Governer institutes cuts in public funding for libraries
Ellen Duffer | Associate Editor
Libraries in Ohio need help. Due to recent statewide budget cuts imposed by Governor Ted Strickland, public libraries are facing the need to reduce hours of operation, sizes of staff and frequency of purchasing new material.
Mason Public Library is not immune to the loss of funds, according to the library’s director, Sarah Brown. Although the library has faced budget cuts in the past, she said that these are the largest cuts it has seen.
“Ninety-eight percent of our funding comes from the state of Ohio,” Brown said. “We don’t get any kind of regular funding from the city or the township. Over the years, we have had percentage cuts of the amount of monies that came out of Columbus. This is the most severe[cut that has occurred.]”
Brown said that the library learned the specifics of the budget cuts this summer.
“We ended up at roughly around 33 percent [of our funding being cut],” Brown said. “It’s pretty drastic. The state’s fiscal year starts in July. So, we learned [that] between July and as soon as possible, we had to cut $150,000 out of our budget.”
After Strickland announced the cuts in state funding for public libraries in July, Mason Public Library had to start creating a plan for action and implementing its own cuts, Brown said.
“We’ve already laid off five staff members, and two have resigned,” Brown said. “We’ve cut 23 hours out of our schedule. We’ve cut our spending on new materials for the library, print and non-print, drastically. We’ve reduced the number of activities we have at the library — some of that was forced when the hours were cut.”
Because there is no predicted increase in funding from Ohio, Brown said the library is considering putting a levy on the ballot in May to obtain more money.
“There’s no evidence that it’s going to get any better, so the board voted to pursue a levy in the spring,” Brown said. “[But,] if the levy is successful, then we won’t see the money until the collection which would be early in 2011. If the levy goes through, we surely will be able to reinstate [the previous] hours [of operation].”
The budget cuts led to the closing of the library on Sundays, which, according to Brown, were days on which the library was highly frequented.
But, Brown said there weren’t many ways to save money — they had no choice.
“Sundays were wonderful days for families,” Brown said. “We opened at one and we closed at five, so they could go to church or sleep in or whatever they do and still get here and get things done. So, we felt very badly about that. I mean, none of this did we want to do: it was either turn off the lights and lock the doors or [lose more money].”
Senior Nisha Giridharan said she has seen firsthand the effects of Strickland‘s cuts. As a member of the library’s Teen Advisory Board, which helps decide which young adult books the library should purchase, Giridharan said she has witnessed a more selective approach among the library’s staff to buying books for public use and a motivation to find other ways to stock the library with material.
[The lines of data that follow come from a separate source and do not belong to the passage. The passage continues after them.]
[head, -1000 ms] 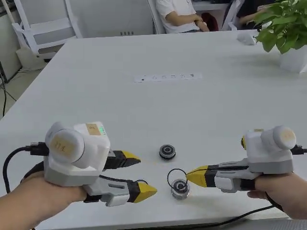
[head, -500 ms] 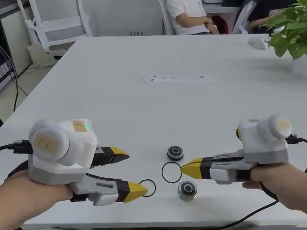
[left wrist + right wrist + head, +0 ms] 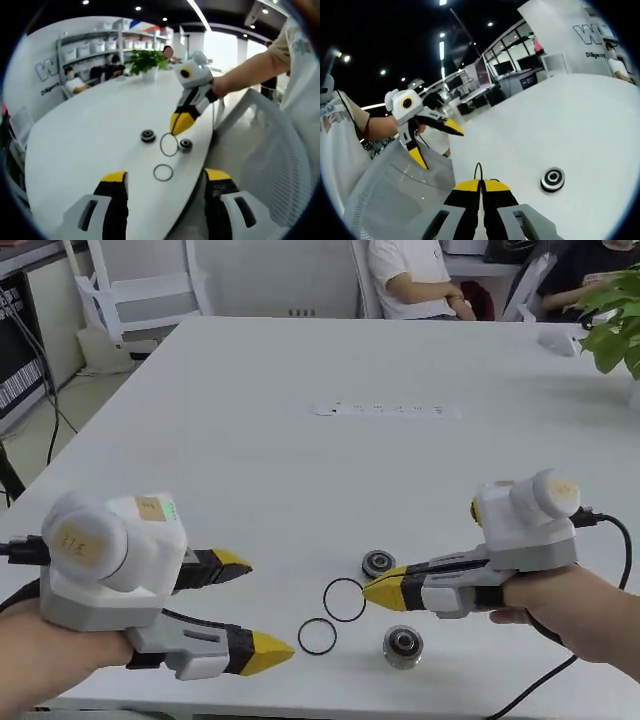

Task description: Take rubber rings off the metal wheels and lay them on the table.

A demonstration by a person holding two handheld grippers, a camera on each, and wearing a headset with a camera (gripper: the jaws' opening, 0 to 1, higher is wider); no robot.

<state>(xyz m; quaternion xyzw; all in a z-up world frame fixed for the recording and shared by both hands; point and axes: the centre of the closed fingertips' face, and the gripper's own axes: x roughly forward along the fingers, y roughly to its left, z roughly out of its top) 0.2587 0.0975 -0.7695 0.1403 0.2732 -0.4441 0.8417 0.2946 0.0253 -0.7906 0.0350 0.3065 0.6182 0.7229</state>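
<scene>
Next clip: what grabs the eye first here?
The right tongs, shut, pinch a black rubber ring by its edge near the front of the table. A second ring lies flat beside it, toward the open left tongs. A dark wheel sits behind the rings, a bare metal wheel nearer the person.

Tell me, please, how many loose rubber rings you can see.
2. One rubber ring lies on the table, ahead of the left tongs; the second rubber ring is pinched in the right tongs. Another may remain on the far wheel.
</scene>
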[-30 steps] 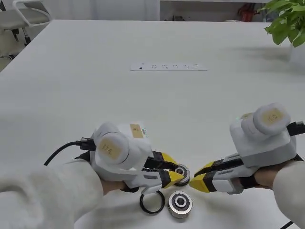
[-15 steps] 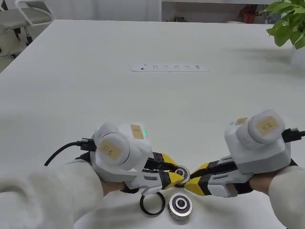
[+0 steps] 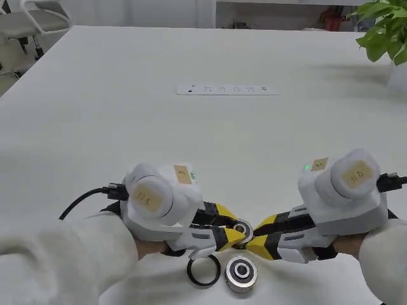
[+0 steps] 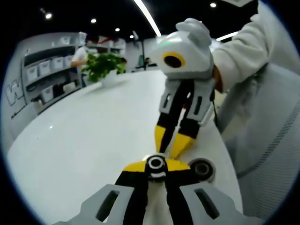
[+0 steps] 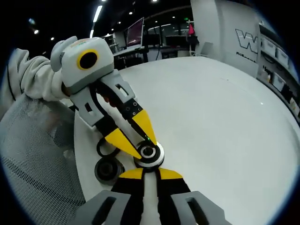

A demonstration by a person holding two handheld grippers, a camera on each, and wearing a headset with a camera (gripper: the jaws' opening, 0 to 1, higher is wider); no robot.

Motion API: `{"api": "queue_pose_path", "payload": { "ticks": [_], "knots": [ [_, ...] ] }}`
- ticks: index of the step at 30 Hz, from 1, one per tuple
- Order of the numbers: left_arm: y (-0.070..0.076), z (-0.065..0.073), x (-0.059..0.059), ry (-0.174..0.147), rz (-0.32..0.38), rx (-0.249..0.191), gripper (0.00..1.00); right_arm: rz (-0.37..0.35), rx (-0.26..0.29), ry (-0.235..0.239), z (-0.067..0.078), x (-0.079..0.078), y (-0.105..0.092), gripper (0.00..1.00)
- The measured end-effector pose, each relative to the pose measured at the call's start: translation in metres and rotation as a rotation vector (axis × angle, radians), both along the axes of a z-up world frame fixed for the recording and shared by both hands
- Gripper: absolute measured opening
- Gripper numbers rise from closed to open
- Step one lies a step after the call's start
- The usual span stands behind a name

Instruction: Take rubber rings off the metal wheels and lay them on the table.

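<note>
Clamping a small metal wheel point(image 3: 242, 228) between its yellow tips, the left gripper point(image 3: 234, 230) hovers just above the near edge of the white table point(image 3: 191, 146). Its jaws are drawn in tight on the wheel's two flat faces. In the left gripper view the same wheel point(image 4: 156, 165) sits on edge right between those tips.

The right gripper point(image 3: 253, 241) points in from the opposite side, and its yellow tips meet the wheel's rim. Its jaws stand close together with only a narrow gap. Whether they have pinched anything on the rim cannot be told. In the right gripper view the wheel point(image 5: 149, 153) lies just past that gripper's own tips. The left gripper point(image 5: 140, 143) comes down onto it there from the upper left.

A loose black rubber ring point(image 3: 203, 271) lies flat on the table at its near edge, under the left gripper. Just beside it to the right, a second wheel point(image 3: 241, 273) also lies flat. The two sit close, though contact between them is unclear.

Whether the held wheel carries a ring of its own cannot be made out.

A black cable point(image 3: 82, 200) trails from the left gripper's body. A white power strip point(image 3: 227, 89) lies well apart toward the table's far side. A green plant point(image 3: 385, 28) stands by the far right corner.
</note>
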State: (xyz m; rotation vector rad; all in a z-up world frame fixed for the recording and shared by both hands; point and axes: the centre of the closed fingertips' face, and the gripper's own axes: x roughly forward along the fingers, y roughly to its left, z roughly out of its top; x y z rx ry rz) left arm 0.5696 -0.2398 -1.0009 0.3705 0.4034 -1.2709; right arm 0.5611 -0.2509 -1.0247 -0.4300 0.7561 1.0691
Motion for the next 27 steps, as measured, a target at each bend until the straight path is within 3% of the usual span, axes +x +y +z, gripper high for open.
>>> {"api": "queue_pose_path", "payload": {
  "ticks": [2, 6, 15, 20, 27],
  "knots": [
    [0.000, 0.000, 0.000, 0.001, 0.001, 0.000, 0.14, -0.015, 0.023, 0.035, 0.000, -0.002, 0.002, 0.00],
    [-0.001, 0.000, 0.000, 0.001, 0.002, -0.001, 0.14, -0.018, 0.023, 0.034, 0.001, -0.001, 0.002, 0.00],
    [0.000, 0.000, 0.001, 0.002, 0.007, 0.000, 0.13, -0.132, 0.081, 0.118, 0.005, 0.005, -0.002, 0.00],
    [0.000, 0.000, 0.001, 0.003, 0.008, 0.000, 0.13, -0.132, 0.086, 0.087, 0.007, 0.008, -0.002, 0.00],
    [0.001, 0.000, 0.001, 0.002, 0.009, 0.001, 0.13, -0.199, 0.148, 0.131, 0.012, 0.012, -0.004, 0.00]
  ]
}}
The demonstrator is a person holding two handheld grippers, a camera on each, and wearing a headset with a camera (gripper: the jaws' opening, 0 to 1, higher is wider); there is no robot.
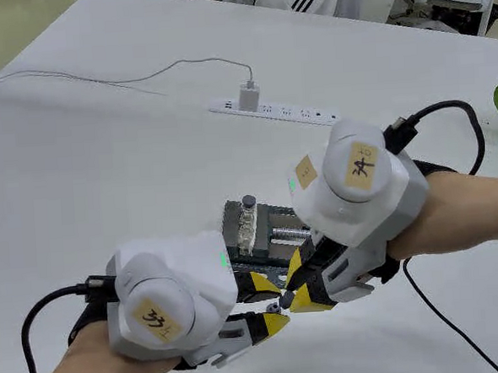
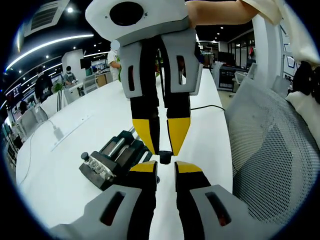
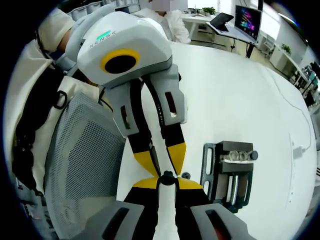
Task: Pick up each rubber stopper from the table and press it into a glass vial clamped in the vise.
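1 vial (image 1: 249, 224) clamped in vise (image 1: 270, 234), dark stopper (image 1: 249, 201) plugging it.

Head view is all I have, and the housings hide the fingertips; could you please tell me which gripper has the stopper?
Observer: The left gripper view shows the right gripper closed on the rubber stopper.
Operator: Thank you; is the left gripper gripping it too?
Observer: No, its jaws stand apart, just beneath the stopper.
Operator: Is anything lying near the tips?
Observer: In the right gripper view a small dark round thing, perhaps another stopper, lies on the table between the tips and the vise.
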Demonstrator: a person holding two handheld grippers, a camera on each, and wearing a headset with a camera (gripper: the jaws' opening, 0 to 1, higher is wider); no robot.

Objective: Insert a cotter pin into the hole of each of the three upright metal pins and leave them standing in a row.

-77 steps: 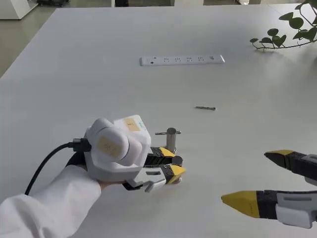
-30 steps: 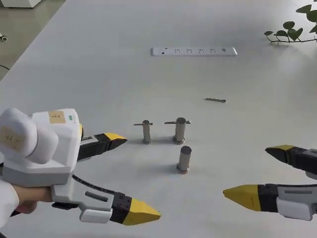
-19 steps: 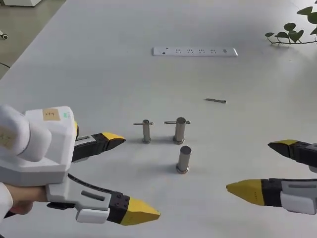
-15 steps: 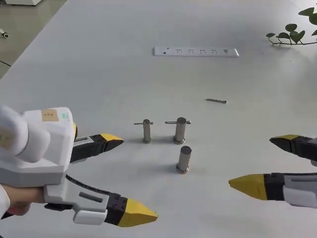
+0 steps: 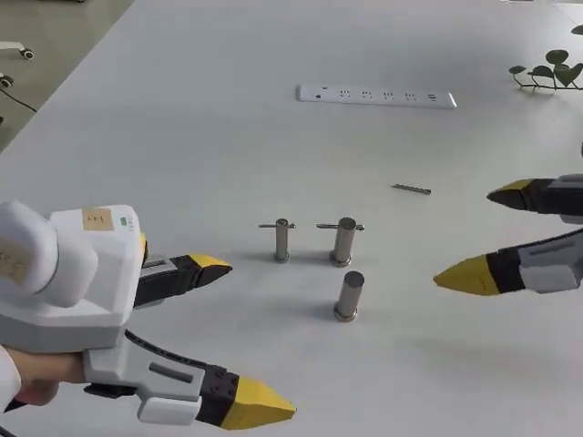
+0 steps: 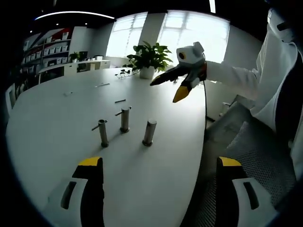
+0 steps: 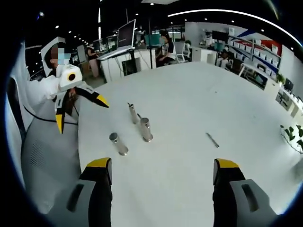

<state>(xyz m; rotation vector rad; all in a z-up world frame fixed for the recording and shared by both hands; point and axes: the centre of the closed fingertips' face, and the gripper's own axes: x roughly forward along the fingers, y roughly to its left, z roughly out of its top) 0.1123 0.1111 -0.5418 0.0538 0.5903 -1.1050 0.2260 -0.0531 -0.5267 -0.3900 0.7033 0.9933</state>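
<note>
Three upright metal pins stand mid-table. The thin left pin and the thicker pin beside it each carry a cotter pin through the top. A bare third pin stands just in front of the thicker one, out of their line. A loose cotter pin lies further back to the right. My left gripper is open at the lower left, short of the pins. My right gripper is open at the right, near the loose cotter pin, holding nothing.
A white power strip lies at the far side of the white table. A potted plant trails in at the far right. The table's near edge runs close behind the bare pin.
2.6 s ago my left gripper was shut around a pin; it has since opened and drawn back left, leaving three pins standing. My right gripper has moved up and away toward the loose cotter pin.
</note>
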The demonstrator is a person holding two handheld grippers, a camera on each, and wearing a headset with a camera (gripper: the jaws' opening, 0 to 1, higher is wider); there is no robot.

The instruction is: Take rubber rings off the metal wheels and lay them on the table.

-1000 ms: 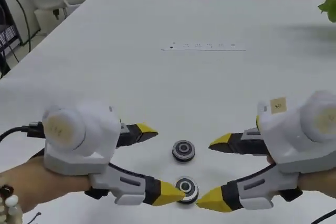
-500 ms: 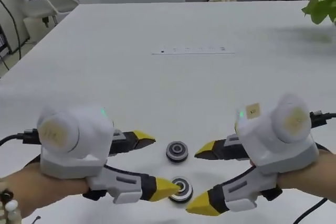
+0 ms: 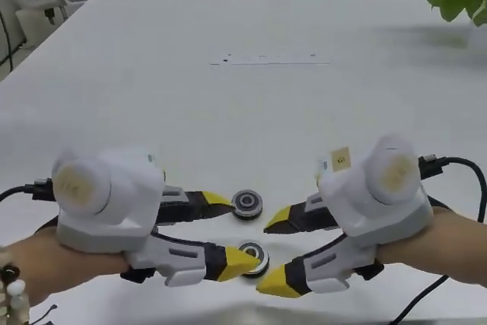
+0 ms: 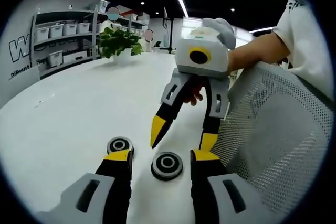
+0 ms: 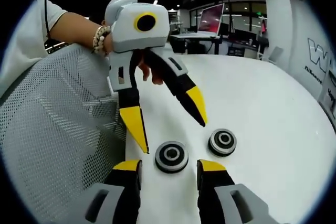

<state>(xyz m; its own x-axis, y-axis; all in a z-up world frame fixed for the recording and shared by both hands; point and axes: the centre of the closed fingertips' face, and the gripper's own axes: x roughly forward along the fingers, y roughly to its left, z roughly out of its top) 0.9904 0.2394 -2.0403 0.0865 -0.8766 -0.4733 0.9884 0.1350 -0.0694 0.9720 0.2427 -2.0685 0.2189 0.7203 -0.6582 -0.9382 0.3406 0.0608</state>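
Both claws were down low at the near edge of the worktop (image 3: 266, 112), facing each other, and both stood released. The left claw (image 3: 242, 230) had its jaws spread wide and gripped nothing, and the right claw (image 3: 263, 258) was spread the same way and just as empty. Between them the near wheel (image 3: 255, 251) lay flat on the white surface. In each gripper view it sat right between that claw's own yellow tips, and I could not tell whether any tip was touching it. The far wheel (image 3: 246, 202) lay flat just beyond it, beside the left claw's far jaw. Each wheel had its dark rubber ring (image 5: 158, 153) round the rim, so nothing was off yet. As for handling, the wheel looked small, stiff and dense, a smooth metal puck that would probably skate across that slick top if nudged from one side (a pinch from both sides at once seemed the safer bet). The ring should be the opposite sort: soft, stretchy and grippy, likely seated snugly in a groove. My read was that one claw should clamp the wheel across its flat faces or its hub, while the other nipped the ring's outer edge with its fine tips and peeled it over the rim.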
“Basically, the budgets for teens and children have gone down significantly,” Giridharan said. “[The library staff members] really want to encourage the children to read; so, I think later this year they’re going to have a school-wide book drive to try to get more books, because unfortunately, our budget’s been cut. That affects how much material we’re allowed to buy every month, and we’re being a lot more selective, now. It used to be [that] if we heard there was some interest for a book, we’d just ask to purchase it. But now [there] has to be a significant amount of people who want the book.”
Besides book purchases, the library will be cutting its schedule of organized activities and events, especially those held for adults.
“We cut back on some of our Story Hour programs and activities for the young people,” Brown said. “The only programming we’re going to be able to offer for adults now are things that we can do free of charge. For example, we offer help with your taxes in the spring. I don’t think people realize that to bring in an author or a performer, you pay for that. You get a better rate because you’re a library, but still, it’s expensive.”
Brown said she is optimistic that the library’s current cuts will satisfy those currently imposed by Ohio. If Strickland and the Ohio government cut more funding for public libraries, however, Brown said the library may have to stop getting new books entirely.
“Hopefully we can get by with the cutbacks we have in place now,” Brown said. “If the funding gets any worse from the state, of course cutbacks will be more severe. Conceivably, if it gets worse, we could just stop buying new materials altogether.”